** Material shown **
=== Section Start ===

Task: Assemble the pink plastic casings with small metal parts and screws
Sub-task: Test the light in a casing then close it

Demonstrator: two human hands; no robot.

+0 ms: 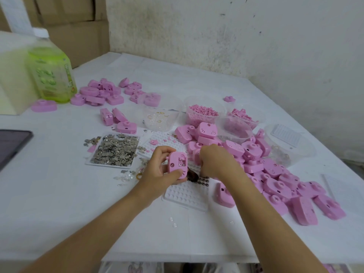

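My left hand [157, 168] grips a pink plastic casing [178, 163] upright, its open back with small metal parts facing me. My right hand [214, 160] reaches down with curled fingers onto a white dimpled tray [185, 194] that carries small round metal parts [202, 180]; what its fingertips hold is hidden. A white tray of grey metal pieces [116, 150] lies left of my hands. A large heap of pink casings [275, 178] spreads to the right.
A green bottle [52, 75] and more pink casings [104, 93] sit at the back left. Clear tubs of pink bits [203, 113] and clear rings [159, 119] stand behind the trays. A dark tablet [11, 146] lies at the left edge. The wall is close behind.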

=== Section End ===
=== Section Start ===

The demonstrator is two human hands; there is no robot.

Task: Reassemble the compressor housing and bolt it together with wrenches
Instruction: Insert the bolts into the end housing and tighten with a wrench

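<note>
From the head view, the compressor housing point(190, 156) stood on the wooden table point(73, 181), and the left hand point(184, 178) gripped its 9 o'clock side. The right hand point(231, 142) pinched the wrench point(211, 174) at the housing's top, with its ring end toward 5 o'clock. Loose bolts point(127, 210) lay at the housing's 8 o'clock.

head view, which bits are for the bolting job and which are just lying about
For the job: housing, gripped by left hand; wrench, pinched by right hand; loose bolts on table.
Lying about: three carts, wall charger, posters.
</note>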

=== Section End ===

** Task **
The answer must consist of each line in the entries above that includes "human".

** Task solution **
Demonstrator: two human hands; no robot.
The demonstrator is two human hands; there is no robot.

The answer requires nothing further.